Als gesetzliche Einschränkung habe ich nur den §31 mit dem Verbot schädigender fischereilicher Mittel, da ist die Angelrute aber eher nicht aufgeführt, sondern solche Sachen wie Gift, Strom und Sprengstoff.

Woher nimmst du die Gewissheit, dass man in NRW kein Paternnoster verwenden darf?

Da er im §31 nicht als verbotenes fischereiliches Mittel aufgeführt ist, ist ein Paternoster in NRW gesetzlich erlaubt.
Wenn mein Verein den Paternoster im Erlaubnisschein aufführt, darf ich ihn auch einsetzen.

Wenn ich als Fischereiaufseher nicht weiß, dass das erlaubte fischereiliche Gerät im Erlaubnisschein festgelegt ist, wie will ich dann, außer bei den Papieren jemals eine Kontrolle durchführen?

 Das ist doch die Basis von allem.


SnEEp


----------



## Jose (1. August 2010)

*AW: spinnfischen mit mehreren kukös*



Bruzzlkracher schrieb:


> Zitat:                               ...
> Umfang der Erlaubnis
> Der Fischereierlaubnisschein berechtigt zur Ausübung des Fischfangs mit:                           1 Flugangel mit 2 Haken oder 1 Spinnangel oder 2 Handangeln mit je 1 Haken
> im Rheinstrom im Land Nordrhein-Westfalen,
> ...


 

also auf meinem nrw-schein steht
 "1 Flugangel (nix mit _"mit 2 Haken_") oder 1 Spinnangel oder 2 Handangeln mit je 1 Haken ",

wobei ich grammatikalisch mir schon herausnehme, die einschränkung 'je 1 haken' ausschließlich auf '2 handangeln' zu beziehen.
für mich liest sich das so: entweder fliegenfischen oder spinnangeln oder mit max 2 ruten ansitzen, wahrscheinlich der langeweile wegen .

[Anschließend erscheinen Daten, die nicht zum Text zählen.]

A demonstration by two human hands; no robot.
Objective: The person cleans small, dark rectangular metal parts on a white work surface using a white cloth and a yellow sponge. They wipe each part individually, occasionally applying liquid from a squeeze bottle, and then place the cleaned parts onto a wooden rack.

@sneep, bin ganz deiner meinung


----------



## angel-andre (1. August 2010)

*AW: spinnfischen mit mehreren kukös*

da bin ich in niedersachsen ja besser aufgehoben ich kann mich da mit 8 ruten am wasser setzten und wenn ich zum spinnfischen anrück darf ich sogar 3 gumifische schalten wenn ich möchte


----------



## Sneep (2. August 2010)

*AW: spinnfischen mit mehreren kukös*

Hallo,

@angel-andre

Du magst zwar in Niedersachsen mit 8 Ruten fischen dürfen.

Wir dürfen in NRW sogar mit 30 oder 40  Ruten fischen..

Die Frage ist nur, ob der derjenige der das Fischrecht hat das zulässt.

Das ist das Entscheidende.

Die gesetzliche Bestimmung  gibt nur einen Rahmen vor.
Wenn das Gesetz in Niedersachsen, wie du sagst, 8 Ruten erlaubt, kann der Pächter keine 9 zulassen, ihm steht es aber frei, nur eine zuzulassen.

Insofern,  sind wir in NRW sogar besser gestellt als ihr in Niedersachsen, da wir keine gesetzliche Begrenzung der Rutenzahl haben.

Sneep


----------



## Ralle 24 (2. August 2010)

*AW: spinnfischen mit mehreren kukös*



F.Tichy schrieb:


> hallo ich komme aus nrw und wollte was fragen
> 
> ich darf ja 3 angeln mit jeweils 1 haken benutzen
> 
> ...




Der Themenstarter beschreibt ja, was er gem. seiner Fischereierlaubnis darf. Nämlich drei Ruten mit je einem Haken ( wobei mit " Haken " die Anbißstelle definiert ist, also ein Wobbler mit zwei oder drei Haken z.B. nach meinem Verständnis erlaubt ist).

Gem. seiner Beschreibung darf er die Doppelmontage fischen, wenn nur einer der Köder mit Haken versehen ist. Er darf aber nicht damit fischen, wenn beide Köder mit Haken versehen sind.


----------



## Sneep (2. August 2010)

*AW: spinnfischen mit mehreren kukös*

Hallo,

das mit den erlaubten Montagen sehe ich genauso.

Das die Information mit den 3 Ruten vom Erlaubnisschein stammt, sagt der Themenstarter jedoch an keiner Stelle.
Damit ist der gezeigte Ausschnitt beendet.